■ GOAL OF THE EXERCISE
Each entry needs to be reproduced exactly as it is.

■ EXERCISE MATERIAL
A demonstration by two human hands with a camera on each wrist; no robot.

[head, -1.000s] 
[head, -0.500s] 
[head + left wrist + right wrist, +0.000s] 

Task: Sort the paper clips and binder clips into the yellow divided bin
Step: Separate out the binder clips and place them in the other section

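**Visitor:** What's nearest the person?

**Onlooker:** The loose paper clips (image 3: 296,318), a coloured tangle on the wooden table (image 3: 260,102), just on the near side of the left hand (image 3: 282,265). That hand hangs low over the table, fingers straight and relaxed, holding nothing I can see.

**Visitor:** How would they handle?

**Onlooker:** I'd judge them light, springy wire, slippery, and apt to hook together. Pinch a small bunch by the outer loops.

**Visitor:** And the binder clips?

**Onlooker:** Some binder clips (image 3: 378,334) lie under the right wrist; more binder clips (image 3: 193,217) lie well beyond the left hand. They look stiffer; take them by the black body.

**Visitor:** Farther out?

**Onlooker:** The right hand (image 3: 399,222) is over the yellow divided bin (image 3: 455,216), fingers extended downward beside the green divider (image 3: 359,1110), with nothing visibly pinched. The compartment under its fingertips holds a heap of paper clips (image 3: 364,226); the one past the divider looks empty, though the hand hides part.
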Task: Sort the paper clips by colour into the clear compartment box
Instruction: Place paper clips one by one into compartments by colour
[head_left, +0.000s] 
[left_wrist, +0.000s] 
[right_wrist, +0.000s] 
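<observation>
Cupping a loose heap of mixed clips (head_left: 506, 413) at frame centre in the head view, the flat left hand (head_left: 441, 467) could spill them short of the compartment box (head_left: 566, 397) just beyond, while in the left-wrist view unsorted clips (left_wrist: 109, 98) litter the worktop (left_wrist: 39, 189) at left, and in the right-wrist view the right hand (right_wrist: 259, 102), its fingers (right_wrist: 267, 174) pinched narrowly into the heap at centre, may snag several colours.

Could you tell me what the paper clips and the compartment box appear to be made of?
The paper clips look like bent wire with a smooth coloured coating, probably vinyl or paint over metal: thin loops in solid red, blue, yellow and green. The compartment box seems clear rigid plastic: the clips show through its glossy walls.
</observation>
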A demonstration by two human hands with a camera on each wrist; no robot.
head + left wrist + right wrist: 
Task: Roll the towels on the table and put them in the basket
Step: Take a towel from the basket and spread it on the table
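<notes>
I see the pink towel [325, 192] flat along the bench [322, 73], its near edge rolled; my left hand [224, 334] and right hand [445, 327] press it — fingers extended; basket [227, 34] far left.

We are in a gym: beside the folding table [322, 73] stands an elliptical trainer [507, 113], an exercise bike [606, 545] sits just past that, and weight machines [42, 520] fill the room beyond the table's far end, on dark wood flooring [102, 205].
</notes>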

■ FINISHED TASK
A demonstration by two human hands with a camera on each wrist; no robot.

[head, -1.000s] 
[head, -0.500s] 
[head + left wrist + right wrist, +0.000s] 

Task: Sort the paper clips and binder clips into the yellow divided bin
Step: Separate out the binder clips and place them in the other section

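**Visitor:** What's nearest the person?

**Onlooker:** The loose paper clips (image 3: 296,318), a coloured tangle on the wooden table (image 3: 260,102), just on the near side of the left hand (image 3: 282,265). That hand hangs low over the table, fingers straight and relaxed, holding nothing I can see.

**Visitor:** How would they handle?

**Onlooker:** I'd judge them light, springy wire, slippery, and apt to hook together. Pinch a small bunch by the outer loops.

**Visitor:** And the binder clips?

**Onlooker:** Some binder clips (image 3: 378,334) lie under the right wrist; more binder clips (image 3: 193,217) lie well beyond the left hand. They look stiffer; take them by the black body.

**Visitor:** Farther out?

**Onlooker:** The right hand (image 3: 399,222) is over the yellow divided bin (image 3: 455,216), fingers extended downward beside the green divider (image 3: 359,1110), with nothing visibly pinched. The compartment under its fingertips holds a heap of paper clips (image 3: 364,226); the one past the divider looks empty, though the hand hides part.
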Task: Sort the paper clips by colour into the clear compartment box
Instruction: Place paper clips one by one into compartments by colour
[head_left, +0.000s] 
[left_wrist, +0.000s] 
[right_wrist, +0.000s] 
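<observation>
Cupping a loose heap of mixed clips (head_left: 506, 413) at frame centre in the head view, the flat left hand (head_left: 441, 467) could spill them short of the compartment box (head_left: 566, 397) just beyond, while in the left-wrist view unsorted clips (left_wrist: 109, 98) litter the worktop (left_wrist: 39, 189) at left, and in the right-wrist view the right hand (right_wrist: 259, 102), its fingers (right_wrist: 267, 174) pinched narrowly into the heap at centre, may snag several colours.

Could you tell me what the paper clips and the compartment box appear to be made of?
The paper clips look like bent wire with a smooth coloured coating, probably vinyl or paint over metal: thin loops in solid red, blue, yellow and green. The compartment box seems clear rigid plastic: the clips show through its glossy walls.
</observation>
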A demonstration by two human hands with a camera on each wrist; no robot.
head + left wrist + right wrist: 
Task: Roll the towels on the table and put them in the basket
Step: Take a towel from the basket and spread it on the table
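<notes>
I see the pink towel [325, 192] flat along the bench [322, 73], its near edge rolled; my left hand [224, 334] and right hand [445, 327] press it — fingers extended; basket [227, 34] far left.

We are in a gym: beside the folding table [322, 73] stands an elliptical trainer [507, 113], an exercise bike [606, 545] sits just past that, and weight machines [42, 520] fill the room beyond the table's far end, on dark wood flooring [102, 205].
</notes>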

This output requires nothing further.